In 1960 Randy Hale was set to cast Gargan on stage again in The Best Man. He was to play a dying ex-president, but a bout with laryngitis forced Gargan to get some tests on his throat done. It was throat cancer. Doctors were forced to remove his larynx on November 10, 1960. A breathing stoma was cut into the bottom of his throat so he could breathe. For a time he was depressed, but his friends visited often. Bing Crosby, Dennis Day, Phil Harris, Alice Faye, and many others came by. It helped, and so did his self-professed vanity. Gargan couldn’t bear the thought of not speaking again. He made his first vocal lesson through The American Cancer Society in January 1961.[4]

In 1963, he met President Kennedy. He had a meeting set with the President for November 23, 1963. It was one that President Kennedy never made it to. By then his brother Ed was ill with diabetes and emphysema. He passed away in 1964. That year, Gargan was hired by the ACS for their full-time national staff.[4]

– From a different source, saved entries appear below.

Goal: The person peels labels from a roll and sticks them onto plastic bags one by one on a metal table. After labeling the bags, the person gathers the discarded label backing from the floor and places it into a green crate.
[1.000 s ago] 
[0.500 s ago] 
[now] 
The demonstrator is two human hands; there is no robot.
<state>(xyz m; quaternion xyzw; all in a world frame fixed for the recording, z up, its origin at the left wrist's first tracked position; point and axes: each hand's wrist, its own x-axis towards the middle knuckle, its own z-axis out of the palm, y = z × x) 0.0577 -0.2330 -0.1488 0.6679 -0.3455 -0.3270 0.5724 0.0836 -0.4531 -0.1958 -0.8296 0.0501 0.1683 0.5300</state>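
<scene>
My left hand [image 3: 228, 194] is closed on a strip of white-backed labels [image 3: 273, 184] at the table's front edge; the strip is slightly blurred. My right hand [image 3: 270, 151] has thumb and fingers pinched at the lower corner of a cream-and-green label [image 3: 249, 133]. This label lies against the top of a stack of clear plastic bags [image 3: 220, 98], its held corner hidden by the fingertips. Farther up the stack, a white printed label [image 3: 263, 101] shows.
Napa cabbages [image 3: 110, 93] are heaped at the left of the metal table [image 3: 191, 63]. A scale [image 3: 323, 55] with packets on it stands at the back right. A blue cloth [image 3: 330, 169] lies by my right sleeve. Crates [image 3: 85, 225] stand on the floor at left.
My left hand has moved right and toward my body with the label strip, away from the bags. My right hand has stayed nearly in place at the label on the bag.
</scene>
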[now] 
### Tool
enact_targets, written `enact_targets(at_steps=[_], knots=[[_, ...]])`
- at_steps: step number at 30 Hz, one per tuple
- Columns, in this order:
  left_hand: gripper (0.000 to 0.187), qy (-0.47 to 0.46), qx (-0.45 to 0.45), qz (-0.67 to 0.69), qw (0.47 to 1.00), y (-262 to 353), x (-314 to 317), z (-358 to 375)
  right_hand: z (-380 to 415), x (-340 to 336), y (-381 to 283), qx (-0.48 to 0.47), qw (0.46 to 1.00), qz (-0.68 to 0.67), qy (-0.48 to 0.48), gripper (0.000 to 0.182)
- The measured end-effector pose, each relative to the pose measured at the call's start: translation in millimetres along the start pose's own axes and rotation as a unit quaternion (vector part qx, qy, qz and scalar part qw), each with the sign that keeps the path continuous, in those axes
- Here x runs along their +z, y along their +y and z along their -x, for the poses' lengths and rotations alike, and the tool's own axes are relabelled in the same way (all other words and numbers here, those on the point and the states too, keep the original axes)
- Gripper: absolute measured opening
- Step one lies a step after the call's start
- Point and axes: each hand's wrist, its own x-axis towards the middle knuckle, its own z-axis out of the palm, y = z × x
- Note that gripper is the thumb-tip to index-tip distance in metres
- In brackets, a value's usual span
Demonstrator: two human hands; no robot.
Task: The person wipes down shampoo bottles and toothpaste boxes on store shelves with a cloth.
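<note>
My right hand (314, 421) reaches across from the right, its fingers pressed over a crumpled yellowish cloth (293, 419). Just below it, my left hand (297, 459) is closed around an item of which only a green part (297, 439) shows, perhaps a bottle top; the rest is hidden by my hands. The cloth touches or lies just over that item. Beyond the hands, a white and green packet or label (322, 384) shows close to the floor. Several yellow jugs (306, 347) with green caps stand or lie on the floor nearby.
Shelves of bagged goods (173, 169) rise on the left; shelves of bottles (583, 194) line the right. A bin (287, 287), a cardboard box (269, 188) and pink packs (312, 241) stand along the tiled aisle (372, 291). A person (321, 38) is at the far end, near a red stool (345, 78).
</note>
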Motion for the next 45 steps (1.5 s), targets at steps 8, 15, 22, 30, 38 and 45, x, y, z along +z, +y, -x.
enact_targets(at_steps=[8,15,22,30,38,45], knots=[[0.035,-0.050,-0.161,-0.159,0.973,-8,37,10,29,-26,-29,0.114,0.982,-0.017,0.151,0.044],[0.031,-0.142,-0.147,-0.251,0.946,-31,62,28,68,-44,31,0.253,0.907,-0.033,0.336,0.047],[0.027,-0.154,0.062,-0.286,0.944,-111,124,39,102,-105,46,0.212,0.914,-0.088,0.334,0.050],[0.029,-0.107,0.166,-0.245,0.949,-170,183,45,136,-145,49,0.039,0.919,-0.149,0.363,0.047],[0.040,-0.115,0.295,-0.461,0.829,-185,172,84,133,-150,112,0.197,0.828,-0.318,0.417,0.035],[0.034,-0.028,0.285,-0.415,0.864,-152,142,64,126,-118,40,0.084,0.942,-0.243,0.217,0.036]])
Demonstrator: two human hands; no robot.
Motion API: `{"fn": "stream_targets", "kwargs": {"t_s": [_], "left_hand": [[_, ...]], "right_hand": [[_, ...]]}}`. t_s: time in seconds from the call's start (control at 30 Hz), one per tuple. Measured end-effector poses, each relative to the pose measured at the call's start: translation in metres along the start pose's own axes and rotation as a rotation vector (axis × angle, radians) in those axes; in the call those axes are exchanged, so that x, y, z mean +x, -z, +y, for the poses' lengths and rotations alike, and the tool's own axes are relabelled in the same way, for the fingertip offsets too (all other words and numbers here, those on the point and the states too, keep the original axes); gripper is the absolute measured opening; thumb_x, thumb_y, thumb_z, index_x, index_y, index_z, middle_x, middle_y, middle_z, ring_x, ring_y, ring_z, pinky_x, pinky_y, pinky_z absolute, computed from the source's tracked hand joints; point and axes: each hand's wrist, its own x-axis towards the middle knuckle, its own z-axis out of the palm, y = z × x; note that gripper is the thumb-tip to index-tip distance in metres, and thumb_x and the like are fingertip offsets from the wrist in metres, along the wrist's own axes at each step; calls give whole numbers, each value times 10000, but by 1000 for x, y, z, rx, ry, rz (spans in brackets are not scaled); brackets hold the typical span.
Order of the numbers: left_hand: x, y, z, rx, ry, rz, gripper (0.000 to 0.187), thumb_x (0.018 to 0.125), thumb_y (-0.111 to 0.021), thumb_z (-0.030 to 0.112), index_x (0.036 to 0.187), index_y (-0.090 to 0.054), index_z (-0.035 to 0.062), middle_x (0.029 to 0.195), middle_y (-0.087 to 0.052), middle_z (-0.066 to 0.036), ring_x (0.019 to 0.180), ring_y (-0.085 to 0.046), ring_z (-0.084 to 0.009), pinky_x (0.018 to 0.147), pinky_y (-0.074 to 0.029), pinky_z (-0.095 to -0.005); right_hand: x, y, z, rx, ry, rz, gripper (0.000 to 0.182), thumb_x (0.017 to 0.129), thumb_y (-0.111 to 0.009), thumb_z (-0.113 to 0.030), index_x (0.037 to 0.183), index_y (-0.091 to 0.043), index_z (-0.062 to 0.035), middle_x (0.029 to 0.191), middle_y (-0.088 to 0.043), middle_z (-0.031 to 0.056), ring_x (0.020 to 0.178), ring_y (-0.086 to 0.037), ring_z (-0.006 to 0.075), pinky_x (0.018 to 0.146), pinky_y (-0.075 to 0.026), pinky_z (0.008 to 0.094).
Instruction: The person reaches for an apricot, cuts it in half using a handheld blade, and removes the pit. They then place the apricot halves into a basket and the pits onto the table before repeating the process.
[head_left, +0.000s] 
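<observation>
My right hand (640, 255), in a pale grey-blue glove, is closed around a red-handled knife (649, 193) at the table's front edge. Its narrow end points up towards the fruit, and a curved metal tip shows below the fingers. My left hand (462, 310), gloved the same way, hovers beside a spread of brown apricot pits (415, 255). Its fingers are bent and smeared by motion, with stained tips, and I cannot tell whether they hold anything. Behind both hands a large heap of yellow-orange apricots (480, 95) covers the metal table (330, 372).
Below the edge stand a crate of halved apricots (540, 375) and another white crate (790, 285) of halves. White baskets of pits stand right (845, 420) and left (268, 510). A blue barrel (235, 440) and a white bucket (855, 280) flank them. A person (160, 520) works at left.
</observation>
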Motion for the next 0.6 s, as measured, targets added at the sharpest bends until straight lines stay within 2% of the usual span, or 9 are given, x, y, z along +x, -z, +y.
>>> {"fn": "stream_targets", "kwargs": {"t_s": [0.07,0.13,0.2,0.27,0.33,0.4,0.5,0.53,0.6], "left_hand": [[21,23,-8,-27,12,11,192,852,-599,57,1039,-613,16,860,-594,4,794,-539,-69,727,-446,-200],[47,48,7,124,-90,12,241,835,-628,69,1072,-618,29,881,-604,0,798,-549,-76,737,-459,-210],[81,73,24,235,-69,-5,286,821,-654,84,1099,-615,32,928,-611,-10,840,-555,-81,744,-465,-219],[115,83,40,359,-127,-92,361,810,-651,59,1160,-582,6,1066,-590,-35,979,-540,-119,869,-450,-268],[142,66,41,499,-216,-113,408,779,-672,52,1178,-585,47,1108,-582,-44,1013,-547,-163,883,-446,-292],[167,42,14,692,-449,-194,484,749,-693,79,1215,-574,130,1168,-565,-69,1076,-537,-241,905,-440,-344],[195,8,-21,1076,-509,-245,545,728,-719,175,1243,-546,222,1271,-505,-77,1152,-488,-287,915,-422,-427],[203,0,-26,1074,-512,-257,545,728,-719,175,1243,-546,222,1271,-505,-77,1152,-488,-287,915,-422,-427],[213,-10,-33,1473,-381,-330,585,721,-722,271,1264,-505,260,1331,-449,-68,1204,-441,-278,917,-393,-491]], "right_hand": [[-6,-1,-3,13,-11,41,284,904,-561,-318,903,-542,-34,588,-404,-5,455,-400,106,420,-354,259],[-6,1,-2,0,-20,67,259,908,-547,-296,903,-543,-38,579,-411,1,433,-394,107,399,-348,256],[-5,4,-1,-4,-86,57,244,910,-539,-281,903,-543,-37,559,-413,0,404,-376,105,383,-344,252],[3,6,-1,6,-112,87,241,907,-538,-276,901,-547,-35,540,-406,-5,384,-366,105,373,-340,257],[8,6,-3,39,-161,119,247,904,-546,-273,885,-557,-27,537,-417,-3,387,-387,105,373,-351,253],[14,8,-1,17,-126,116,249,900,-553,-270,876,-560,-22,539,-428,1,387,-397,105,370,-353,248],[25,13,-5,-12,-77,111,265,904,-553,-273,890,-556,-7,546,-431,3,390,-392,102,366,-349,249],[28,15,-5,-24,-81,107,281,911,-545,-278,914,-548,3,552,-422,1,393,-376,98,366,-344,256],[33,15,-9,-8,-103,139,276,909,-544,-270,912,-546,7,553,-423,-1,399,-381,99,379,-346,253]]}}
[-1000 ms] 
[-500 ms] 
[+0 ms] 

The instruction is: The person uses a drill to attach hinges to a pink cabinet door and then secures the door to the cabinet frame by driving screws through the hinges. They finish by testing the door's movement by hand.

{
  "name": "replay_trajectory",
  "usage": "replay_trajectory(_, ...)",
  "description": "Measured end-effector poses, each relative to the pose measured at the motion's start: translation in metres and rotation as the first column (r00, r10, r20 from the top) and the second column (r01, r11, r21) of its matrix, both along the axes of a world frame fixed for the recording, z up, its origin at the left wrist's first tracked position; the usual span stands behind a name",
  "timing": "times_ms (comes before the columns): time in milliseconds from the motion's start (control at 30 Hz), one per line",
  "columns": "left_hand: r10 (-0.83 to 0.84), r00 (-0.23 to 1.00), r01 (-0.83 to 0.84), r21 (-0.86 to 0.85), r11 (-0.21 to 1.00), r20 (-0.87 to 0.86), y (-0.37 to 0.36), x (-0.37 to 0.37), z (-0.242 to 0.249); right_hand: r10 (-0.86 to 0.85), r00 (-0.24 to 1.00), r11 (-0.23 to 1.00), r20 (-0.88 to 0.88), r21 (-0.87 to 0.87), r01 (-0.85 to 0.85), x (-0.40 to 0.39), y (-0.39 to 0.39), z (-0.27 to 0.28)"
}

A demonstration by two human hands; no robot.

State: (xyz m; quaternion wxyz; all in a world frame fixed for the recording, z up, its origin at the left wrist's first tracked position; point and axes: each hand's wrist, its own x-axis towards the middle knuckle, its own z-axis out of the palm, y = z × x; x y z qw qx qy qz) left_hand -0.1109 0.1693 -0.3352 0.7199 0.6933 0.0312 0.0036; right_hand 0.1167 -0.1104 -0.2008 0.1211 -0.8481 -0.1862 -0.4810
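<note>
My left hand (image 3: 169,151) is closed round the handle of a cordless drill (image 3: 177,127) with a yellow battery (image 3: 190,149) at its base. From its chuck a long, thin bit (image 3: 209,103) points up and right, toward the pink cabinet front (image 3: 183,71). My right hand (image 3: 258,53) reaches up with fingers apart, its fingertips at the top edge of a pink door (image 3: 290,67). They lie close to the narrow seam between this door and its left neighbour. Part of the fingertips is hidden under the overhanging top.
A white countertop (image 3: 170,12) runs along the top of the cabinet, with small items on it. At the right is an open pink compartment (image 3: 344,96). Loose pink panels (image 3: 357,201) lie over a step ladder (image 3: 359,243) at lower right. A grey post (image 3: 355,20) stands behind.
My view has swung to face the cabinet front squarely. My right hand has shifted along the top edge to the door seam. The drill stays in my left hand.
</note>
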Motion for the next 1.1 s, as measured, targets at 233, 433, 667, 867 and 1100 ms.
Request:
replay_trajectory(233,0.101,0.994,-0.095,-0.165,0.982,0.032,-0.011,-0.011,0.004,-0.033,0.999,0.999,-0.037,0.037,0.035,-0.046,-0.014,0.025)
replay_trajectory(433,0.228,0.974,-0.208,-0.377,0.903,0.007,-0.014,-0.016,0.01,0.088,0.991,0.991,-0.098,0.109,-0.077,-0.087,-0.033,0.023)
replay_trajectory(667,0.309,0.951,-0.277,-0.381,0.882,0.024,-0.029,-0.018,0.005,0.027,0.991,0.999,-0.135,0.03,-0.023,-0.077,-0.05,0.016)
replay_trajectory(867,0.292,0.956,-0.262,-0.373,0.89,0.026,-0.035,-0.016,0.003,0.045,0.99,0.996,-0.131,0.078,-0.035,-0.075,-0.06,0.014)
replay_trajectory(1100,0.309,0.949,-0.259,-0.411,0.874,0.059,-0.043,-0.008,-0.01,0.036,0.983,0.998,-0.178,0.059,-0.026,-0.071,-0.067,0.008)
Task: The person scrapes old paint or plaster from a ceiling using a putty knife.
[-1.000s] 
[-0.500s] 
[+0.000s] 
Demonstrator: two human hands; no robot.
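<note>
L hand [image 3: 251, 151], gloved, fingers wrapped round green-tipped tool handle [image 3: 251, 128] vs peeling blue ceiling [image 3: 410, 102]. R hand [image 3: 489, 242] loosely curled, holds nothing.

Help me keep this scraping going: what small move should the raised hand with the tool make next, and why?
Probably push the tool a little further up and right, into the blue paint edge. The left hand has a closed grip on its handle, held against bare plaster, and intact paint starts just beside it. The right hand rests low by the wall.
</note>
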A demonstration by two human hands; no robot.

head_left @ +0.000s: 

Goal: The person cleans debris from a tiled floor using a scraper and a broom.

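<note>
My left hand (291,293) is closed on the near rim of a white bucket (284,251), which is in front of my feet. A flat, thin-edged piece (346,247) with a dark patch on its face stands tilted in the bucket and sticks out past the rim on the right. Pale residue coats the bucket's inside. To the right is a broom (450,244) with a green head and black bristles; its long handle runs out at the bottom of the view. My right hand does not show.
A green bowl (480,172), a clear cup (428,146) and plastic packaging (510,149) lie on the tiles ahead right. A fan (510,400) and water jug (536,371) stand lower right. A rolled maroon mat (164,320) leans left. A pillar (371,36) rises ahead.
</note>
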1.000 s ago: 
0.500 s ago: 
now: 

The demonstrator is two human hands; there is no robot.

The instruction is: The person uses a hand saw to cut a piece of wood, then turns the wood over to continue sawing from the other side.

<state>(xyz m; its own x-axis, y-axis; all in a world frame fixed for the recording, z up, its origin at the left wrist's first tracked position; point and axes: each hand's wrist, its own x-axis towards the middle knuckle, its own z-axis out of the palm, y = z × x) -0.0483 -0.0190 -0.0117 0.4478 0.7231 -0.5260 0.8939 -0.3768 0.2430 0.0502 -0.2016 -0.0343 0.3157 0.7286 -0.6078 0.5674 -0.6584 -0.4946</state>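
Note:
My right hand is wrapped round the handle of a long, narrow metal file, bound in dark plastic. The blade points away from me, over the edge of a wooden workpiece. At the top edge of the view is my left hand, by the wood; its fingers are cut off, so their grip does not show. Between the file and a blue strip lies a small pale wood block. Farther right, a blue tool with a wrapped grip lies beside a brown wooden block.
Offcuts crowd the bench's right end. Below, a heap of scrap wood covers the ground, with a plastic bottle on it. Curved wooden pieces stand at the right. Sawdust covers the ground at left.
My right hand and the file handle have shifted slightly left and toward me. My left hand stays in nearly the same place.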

Within three years, Gargan mastered esophageal speech to the point that people felt he regained virtually all of his speaking ability and sounded much like he had before his laryngectomy. He refused to use a vocal amplifier and worked tirelessly to be able to speak in both low and high tones. Bill thanked his wife Mary for refusing to let him give up and for his faith that kept him asking why.[4]

In 1965, Mutual of Omaha presented its annual Criss Award to Gargan for "his inspirational self-rehabilitation efforts and his outstanding contributions to established rehabilitation programs."[10]

No longer able to act, he formed William Gargan Productions, making traditional films and television films in Hollywood.[11]

Personal life

Gargan and his wife, Mary were married in Baltimore on January 19, 1928. They had two sons. Bill (nicknamed Barrie) was born on February 25, 1929. Leslie (named after friend Leslie Howard) was born on June 28, 1933.[4][12]

On February 16, 1979, while on a flight between New York City and San Diego following a tour lecturing for the American Cancer Society, Gargan suffered a heart attack. Upon arrival at San Diego Center City Hospital, he was pronounced dead. He was buried at Holy Cross Cemetery in San Diego, California. Gargan was survived by his wife, two sons and three grandchildren.[3]

Partial filmography

Radio appearances

Year Program Episode/source
1943 Philip Morris Playhouse Roberta[13]


Gargan's autobiography Why Me? was published by Doubleday in 1969.[4] A reviewer described the book as "a compelling story of the life, faith and courage of a man who as an actor was a notable success."[14]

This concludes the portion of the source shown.